Si Marie, qui n'est pas encore son épouse, le trouve "nerveux", le lauréat préfère garder le positif. "Quand je suis arrivé à la soirée j’espérais le gagner. Mais quand j’ai vu les votes du premier tour, je me suis dit que j’allais peut-être ne pas le gagner. Maxime Lestienne était loin devant, je ne pensais pas l’avoir… Quand j’ai vu que c’était moi, j’étais bien sûr content et surpris. C’était marrant parce qu’on se regardait tout le temps avec Max, on en rigolait. C’était une bonne soirée, il y avait plein de potes à moi: Michy, Mpoku, Mbaye, Max beaucoup de gens que j’apprécie. Une fois que j’ai gagné, c’était quand même un peu impressionnant avec toutes les interviews, les journalistes, je ne m’attendais pas vraiment à ça. Mais je n’avais rien fait de spécial pour le fêter car c’était la première fois qu’on laissait notre fille à la maison toute seule, on voulait vite rentrer et quand on est rentré, elle dormait."
Eté 2014. Thorgan Hazard sort de deux saisons pleines. La poursuite de sa progression linéaire passe par la découverte d'un nouvel horizon. D'un nouveau championnat plus relevé : direction Mönchengladbach où il est prêté sans option d'achat. Son objectif ? "Je veux devenir une machine", assène-t-il avant de clamer avec assurance "Mönchengladbach, c'est mon choix".
Mais aussi celui de travailler sous les ordres de Lucien Favre avec qui il apprend beaucoup. "C'est un perfectionniste, parfois, il me disait des choses que personne ne m'avait jamais dites avant", racontera le Diable au sujet du Suisse.

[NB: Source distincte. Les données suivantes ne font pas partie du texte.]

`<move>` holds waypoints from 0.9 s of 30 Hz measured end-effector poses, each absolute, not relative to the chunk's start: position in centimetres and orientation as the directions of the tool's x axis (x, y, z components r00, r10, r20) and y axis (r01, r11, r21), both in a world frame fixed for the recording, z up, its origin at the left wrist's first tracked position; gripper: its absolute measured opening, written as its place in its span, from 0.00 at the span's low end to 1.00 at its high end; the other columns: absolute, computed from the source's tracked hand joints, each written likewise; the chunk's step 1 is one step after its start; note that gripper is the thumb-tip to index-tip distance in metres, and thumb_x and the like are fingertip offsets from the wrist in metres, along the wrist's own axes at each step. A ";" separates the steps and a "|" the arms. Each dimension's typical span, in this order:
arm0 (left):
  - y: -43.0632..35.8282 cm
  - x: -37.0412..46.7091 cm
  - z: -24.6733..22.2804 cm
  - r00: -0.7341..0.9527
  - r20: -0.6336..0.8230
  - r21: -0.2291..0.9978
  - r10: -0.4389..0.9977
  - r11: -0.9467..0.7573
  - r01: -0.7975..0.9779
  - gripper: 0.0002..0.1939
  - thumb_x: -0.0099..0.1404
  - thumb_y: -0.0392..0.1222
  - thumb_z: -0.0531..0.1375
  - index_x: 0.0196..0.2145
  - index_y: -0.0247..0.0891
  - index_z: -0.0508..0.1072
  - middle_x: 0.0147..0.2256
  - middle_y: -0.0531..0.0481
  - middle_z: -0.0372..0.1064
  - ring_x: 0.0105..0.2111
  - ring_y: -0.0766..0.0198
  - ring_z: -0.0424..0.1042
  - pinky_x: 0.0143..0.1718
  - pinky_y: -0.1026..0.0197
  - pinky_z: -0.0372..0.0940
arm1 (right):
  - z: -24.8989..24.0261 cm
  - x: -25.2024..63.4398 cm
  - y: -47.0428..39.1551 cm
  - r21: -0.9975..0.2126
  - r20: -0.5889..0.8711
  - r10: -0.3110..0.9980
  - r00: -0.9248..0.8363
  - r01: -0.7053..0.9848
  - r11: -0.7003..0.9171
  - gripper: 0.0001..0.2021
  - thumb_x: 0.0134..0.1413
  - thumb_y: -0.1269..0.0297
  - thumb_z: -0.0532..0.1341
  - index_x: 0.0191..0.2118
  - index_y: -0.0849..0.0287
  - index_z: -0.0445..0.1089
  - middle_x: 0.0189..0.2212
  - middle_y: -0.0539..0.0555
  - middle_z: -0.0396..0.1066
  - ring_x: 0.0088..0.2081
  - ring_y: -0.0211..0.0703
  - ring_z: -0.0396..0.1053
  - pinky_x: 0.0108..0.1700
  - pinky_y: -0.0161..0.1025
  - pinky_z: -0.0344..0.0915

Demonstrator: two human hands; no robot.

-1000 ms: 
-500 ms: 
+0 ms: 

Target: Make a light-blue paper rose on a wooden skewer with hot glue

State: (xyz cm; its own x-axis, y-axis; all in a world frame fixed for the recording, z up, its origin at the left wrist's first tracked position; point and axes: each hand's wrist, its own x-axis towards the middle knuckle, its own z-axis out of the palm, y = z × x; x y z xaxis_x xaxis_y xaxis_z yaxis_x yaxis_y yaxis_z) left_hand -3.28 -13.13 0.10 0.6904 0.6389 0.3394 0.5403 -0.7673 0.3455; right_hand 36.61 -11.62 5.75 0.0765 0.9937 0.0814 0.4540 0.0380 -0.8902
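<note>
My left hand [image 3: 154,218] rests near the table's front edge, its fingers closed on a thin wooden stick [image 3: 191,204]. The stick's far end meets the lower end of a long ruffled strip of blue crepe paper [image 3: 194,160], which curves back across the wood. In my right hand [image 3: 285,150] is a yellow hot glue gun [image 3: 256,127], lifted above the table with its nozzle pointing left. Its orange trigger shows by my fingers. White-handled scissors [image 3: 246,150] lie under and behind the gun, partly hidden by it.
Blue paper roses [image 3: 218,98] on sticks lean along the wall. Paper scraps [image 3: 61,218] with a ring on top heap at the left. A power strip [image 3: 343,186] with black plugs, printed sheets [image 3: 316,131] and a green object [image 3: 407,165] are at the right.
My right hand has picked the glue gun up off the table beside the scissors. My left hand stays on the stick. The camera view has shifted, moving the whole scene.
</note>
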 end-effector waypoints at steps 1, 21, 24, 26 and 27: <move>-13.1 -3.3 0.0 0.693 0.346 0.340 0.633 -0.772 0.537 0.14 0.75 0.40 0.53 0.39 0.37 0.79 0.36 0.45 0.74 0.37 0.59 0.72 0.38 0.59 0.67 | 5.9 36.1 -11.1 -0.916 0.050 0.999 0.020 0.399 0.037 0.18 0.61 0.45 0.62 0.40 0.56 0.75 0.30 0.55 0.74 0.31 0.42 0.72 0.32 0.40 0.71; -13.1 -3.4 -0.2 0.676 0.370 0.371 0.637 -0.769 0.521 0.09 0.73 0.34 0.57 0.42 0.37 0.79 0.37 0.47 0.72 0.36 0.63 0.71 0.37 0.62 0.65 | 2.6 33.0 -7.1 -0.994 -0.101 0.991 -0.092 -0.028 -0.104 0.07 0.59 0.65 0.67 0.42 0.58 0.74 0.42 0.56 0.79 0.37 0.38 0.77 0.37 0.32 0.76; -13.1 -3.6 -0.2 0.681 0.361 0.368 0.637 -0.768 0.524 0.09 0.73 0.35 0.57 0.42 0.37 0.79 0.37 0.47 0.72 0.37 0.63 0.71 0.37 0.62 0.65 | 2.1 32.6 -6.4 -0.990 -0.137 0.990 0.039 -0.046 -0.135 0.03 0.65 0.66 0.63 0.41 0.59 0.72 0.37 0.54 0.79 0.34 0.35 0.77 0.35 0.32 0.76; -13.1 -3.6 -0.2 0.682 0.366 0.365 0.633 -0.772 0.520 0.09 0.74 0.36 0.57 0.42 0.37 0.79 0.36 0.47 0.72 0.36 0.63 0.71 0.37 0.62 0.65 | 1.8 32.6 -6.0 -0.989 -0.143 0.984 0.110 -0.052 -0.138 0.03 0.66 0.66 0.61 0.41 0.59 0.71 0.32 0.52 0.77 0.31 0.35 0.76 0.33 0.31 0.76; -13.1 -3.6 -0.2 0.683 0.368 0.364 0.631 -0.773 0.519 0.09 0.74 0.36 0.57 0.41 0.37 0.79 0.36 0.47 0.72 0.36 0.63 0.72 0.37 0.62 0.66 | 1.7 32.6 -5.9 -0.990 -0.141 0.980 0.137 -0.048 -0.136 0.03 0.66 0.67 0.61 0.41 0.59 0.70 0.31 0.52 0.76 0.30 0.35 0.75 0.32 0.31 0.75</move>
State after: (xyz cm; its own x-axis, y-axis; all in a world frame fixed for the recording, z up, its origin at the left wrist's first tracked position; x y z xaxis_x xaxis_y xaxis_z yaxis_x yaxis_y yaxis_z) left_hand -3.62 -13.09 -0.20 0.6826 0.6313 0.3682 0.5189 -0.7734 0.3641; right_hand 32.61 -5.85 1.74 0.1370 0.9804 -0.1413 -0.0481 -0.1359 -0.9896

Huit mois après son arrivée, son prêt se transforme en transfert définitif et le Borussia investit sur lui 8 millions d'euros. "Le premier transfert du papa", se marre Thorgan qui prend ses marques durant sa première saison qui fut collectivement une réussite avec une qualification en Ligue des Champions.
Sa deuxième saison sera faite d'un autre apprentissage: le remplacement de Lucien Favre par André Schubert le relègue sur le banc. "Il accepte la situation", nous expliquera au moment de tordre le cou aux rumeurs de départ le papa "mais il a redoublé d'efforts aussi". Au point de terminer l'exercice 2015/16 dans la peau d'un titulaire et d'un réserviste pour l'Euro. De quoi aiguiser encore un plus son envie de Russie…
"Thorgan nous avait envoyé un message pour nous dire d'essayer d'arriver à l'heure et nous avons alors compris qu'ils allaient débuter tous les deux". Thierry Hazard sourit. Le 10 octobre 2017 restera comme une date à part dans l'histoire de la famille Hazard mais aussi dans celle du football belge. Après avoir passé leur temps à se croiser, la faute aux blessures, Thorgan et Eden ont fini par enfin être titularisés ensemble. Comme des grands, le jour de la sixième sélection de Thorgan célébrée par son premier but en Diable.
Si Michy Batshuayi s'est un peu retrouvé dans la peau de Kylian qui, dans le jardin familial, ne touchait pas beaucoup le ballon ("mais on l'avait prévenu", se marre Thorgan), la complicité entre les deux frères a été frappante. Telle le prolongement de leur relation. "J'ai toujours dit qu'Eden avait forgé le caractère de Thorgan. Plus jeune, Thorgan devait se mesurer à un frère qui était meilleur que lui", souligne le papa, Thierry. "Eden n'a cessé d'aider son petit frère en lui donnant les meilleurs conseils". Et il espère maintenant partir à la conquête du monde avec lui.